Micro-financing is a form of post-condition For-Profit social philanthropy, the post-condition being that the borrower has to put the loan to work in order to generate a profit.
A “pre-condition” For-Profit Social Philanthropy
A pre-condition For-Profit social philanthropy is the business practice known as Offset, a.k.a. industrial cooperation, partnership for development, industrial participation, just to name a few of the many nomenclatural variances of Offset.
How is Offset a pre-condition For-Profit social philanthropy, you may ask?
A seller in order to induce a purchase may indicate or may even be compelled by a buyer to agree, by way of a pre-condition of the sale to flow back a part of its profits or provide benefits-in-kind – especially benefits of the kind that the seller is well positioned or endowed to provide – to the buyer. The buyer can promulgate Offset policy and guidelines to direct what the seller’s For-Profit social philanthropy should be and how they should be manifested; compromising neither the originating purchase’s objectives nor the observance of best procurement practices in the buyer’s quest for value for money for its purchase.

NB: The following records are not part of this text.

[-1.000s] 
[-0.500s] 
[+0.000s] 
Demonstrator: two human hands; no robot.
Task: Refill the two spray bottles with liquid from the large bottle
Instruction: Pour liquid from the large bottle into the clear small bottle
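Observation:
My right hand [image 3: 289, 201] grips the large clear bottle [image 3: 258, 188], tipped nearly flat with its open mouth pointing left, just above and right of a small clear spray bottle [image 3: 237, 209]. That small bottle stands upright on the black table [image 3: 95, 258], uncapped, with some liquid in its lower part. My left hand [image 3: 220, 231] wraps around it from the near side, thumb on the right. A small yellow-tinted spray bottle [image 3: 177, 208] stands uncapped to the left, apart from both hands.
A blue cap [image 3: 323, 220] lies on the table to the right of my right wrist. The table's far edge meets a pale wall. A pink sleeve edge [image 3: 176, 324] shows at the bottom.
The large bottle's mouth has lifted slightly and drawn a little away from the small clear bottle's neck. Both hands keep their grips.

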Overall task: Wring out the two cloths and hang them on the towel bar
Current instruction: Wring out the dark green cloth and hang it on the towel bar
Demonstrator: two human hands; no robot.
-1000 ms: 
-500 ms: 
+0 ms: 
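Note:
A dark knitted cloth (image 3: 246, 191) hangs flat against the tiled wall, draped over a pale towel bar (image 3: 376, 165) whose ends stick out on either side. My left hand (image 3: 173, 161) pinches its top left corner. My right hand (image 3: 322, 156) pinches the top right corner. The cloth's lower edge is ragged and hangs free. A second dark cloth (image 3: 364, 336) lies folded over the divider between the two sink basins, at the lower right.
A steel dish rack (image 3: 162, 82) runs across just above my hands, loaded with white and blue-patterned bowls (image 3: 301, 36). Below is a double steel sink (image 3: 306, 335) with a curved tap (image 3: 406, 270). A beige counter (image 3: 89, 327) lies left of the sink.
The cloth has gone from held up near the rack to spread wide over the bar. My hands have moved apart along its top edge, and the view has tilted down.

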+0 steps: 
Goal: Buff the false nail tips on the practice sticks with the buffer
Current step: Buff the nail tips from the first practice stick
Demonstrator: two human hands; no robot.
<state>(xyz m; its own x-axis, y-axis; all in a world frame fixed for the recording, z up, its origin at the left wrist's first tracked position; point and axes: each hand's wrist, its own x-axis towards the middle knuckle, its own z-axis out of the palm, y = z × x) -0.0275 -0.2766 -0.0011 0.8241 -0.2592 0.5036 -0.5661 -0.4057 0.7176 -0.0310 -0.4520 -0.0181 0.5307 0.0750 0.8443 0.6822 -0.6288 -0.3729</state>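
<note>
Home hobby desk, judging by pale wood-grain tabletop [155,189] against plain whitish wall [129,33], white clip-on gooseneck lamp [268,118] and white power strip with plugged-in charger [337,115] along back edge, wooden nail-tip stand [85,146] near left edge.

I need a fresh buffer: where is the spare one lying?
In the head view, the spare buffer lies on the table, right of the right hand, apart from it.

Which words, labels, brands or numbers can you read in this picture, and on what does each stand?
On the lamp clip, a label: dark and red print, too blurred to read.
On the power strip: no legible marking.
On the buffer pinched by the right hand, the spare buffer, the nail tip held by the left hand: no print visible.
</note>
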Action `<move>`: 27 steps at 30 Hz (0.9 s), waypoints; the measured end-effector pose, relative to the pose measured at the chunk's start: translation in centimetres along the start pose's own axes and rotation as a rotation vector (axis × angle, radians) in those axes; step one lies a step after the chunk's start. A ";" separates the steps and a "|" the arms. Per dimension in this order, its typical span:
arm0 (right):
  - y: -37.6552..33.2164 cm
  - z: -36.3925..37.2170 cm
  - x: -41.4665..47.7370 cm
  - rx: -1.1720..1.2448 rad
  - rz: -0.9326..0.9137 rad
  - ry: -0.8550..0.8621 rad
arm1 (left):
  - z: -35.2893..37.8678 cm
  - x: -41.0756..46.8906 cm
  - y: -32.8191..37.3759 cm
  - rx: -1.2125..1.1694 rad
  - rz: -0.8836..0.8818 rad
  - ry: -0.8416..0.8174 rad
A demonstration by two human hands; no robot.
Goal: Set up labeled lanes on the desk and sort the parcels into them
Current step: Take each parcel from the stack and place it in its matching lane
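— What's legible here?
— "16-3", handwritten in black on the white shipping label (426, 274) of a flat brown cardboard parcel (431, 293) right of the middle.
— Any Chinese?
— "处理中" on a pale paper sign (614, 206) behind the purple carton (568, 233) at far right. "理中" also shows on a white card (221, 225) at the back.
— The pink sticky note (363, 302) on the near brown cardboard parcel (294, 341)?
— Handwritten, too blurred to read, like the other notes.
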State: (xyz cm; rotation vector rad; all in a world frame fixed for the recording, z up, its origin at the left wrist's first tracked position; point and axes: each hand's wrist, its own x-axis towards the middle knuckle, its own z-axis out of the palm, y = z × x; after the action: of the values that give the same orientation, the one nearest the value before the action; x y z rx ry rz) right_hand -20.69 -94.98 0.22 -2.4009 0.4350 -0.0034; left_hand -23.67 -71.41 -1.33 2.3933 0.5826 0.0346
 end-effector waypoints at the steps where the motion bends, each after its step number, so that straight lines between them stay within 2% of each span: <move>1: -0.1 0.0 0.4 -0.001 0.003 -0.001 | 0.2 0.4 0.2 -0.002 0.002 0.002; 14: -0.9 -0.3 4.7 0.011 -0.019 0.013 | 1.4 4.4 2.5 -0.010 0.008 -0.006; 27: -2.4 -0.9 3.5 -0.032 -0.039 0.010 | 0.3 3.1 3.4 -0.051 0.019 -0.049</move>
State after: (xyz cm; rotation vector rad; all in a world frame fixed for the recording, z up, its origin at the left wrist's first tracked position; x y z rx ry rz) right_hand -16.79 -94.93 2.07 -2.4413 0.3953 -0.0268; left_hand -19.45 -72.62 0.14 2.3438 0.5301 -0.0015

Where and how is the market failure addressed by Offset? In an environment where there are few sellers, many buyers, where information is asymmetric, poor or unavailable, a market cannot be left on its own to bring about an optimal outcome. The defence industry is such an environment. When the circumstances are appropriate, policies like Offset may need to be introduced to correct imperfections and distortions or to address inefficiencies in markets in order to achieve economic, social and security objectives.

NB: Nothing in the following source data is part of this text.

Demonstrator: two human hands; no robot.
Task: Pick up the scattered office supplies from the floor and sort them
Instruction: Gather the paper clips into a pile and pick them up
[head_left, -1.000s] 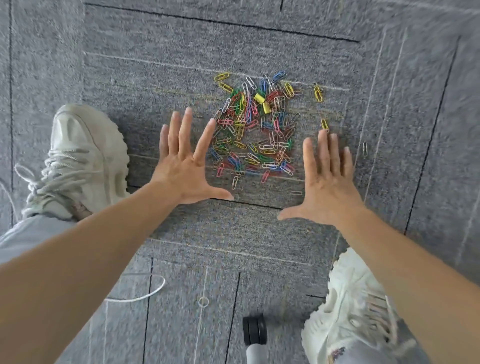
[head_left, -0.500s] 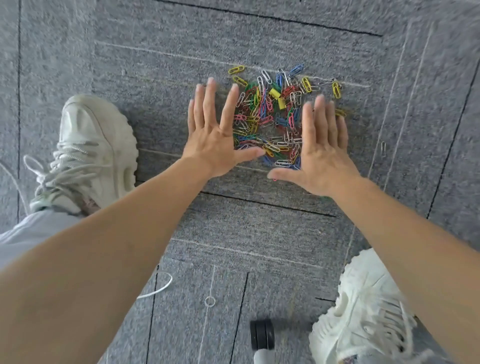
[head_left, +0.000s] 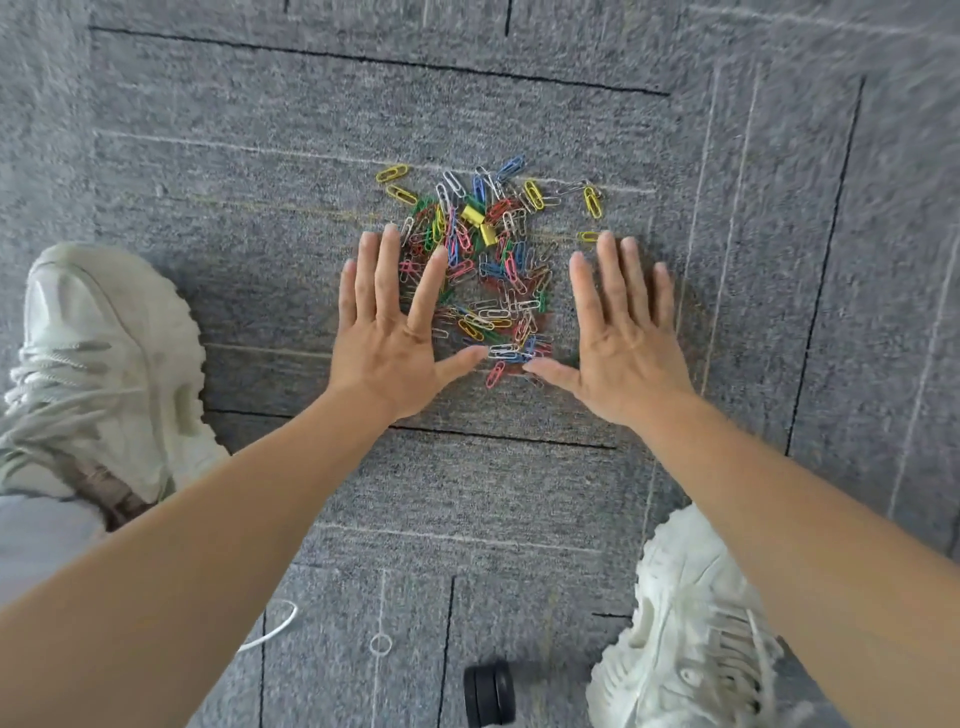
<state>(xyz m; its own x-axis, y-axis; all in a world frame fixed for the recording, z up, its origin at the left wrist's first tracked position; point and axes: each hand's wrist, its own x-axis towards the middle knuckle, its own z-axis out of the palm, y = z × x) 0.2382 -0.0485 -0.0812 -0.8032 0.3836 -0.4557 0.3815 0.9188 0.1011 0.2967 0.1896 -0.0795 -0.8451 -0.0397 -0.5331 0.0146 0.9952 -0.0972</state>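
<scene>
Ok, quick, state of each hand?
Left hand: open, fingers straight, at the paper clips' left edge, holding nothing.
Right hand: open, fingers straight, at their right edge, holding nothing.

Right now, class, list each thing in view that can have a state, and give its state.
paper clips, heaped loosely on the carpet, none lifted.
left hand, open, fingers straight, at the heap's left edge.
right hand, open, fingers straight, at the heap's right edge.
chunky yellow clips, lying in the heap's far part.
caster wheel, standing on the carpet.
</scene>
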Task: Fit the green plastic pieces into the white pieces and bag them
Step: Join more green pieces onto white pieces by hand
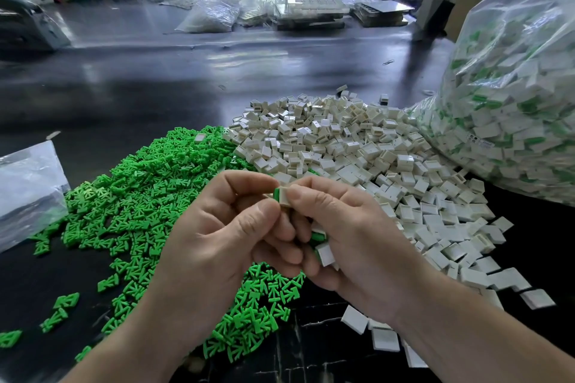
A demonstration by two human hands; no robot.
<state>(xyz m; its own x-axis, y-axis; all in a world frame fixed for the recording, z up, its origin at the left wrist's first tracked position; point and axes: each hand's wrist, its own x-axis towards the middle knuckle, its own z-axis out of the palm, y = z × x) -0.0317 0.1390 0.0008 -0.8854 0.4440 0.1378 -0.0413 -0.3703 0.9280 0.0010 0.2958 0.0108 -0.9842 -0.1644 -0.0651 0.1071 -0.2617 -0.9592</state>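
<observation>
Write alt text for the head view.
The left hand pinches a green piece against a white piece in the right hand, above a dark table. A green pile lies left, a white pile right, a filled bag far right.

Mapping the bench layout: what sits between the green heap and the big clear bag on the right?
In the head view, the heap of loose white pieces fills that stretch, touching the green heap and the bag.

green pieces (140,196): seemingly hundreds | white pieces (357,146): hundreds | filled bag (513,87): 1 | flat clear bag (28,190): 1
</observation>
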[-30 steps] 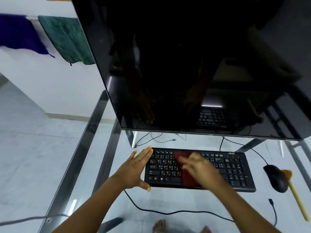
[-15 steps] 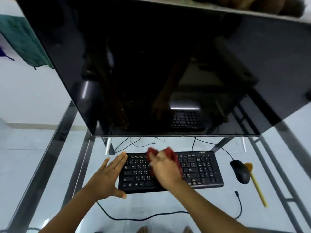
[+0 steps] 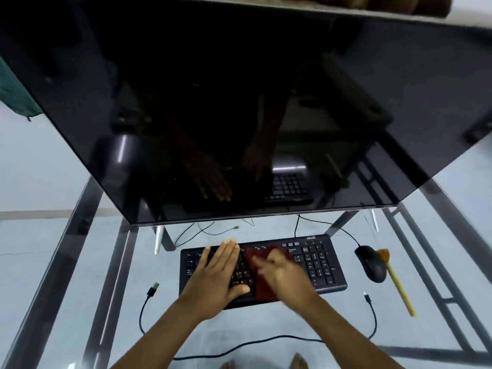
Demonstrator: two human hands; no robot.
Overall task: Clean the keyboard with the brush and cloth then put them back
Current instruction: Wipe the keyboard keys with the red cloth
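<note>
A black keyboard (image 3: 322, 265) lies on the glass desk below a large dark monitor. My left hand (image 3: 217, 278) lies flat on the keyboard's left half with straight fingers. My right hand (image 3: 283, 275), blurred by motion, presses a dark red cloth (image 3: 259, 284) onto the keys at the keyboard's middle; its fingers look spread over the cloth. A brush (image 3: 396, 282) with a yellow handle and brown bristles lies on the desk to the right of the mouse.
A black mouse (image 3: 371, 263) sits right of the keyboard, touching the brush head. The monitor (image 3: 239, 102) overhangs the desk's back. Loose black cables (image 3: 145, 304) run along the glass desk (image 3: 66, 262) in front. Bare feet show under the glass.
My left hand moved from beside the keyboard's left edge onto its keys. My right hand slid the red cloth toward the near edge of the keyboard. The camera view shifted.
</note>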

Considering that the buyers in major defence purchases are mostly governments, the post-condition For-Profit social philanthropy compels foreign sellers to differentiate their offerings and commit some of its own resources or even part of the profits made to benefit the host country. The benefits or spin-offs thus secured through this typically include jobs creation or retention, assistance to local businesses, knowledge building, securing foreign direct investments or technology transfer activities that may otherwise be funded from the taxpayers’ or public monies used to make the purchase from the seller.
Is it a wonder then that studies from the U.S. have found that over 120 countries require Offset of some sort for their defence procurement and this practice is “persistent and increasing” and “may never be eliminated”? The need to build an indigenous defence industrial base is an obvious reason for this. This can be achieved in addition to the other spin-offs noted above, serving especially a government’s need to constantly seek all available means to save or create jobs for its people.
Co-existence of For-Profit and Not-For-Profit Social Philanthropy
There is a strong case for both For-Profit and Not-For-Profit social philanthropy to co-exist.
No point telling a hungry man that he should learn to fish when his basic needs are not satisfied. For him the Not-For-Profit social philanthropy would be most apt.
A more sustainable model however is addressing not just the hunger alone but to identify and address the specific market failure in order to create opportunities and provide solutions on a long-term basis with a view to benefiting a larger and more diverse group. This is the raison d’être of For-Profit social philanthropy.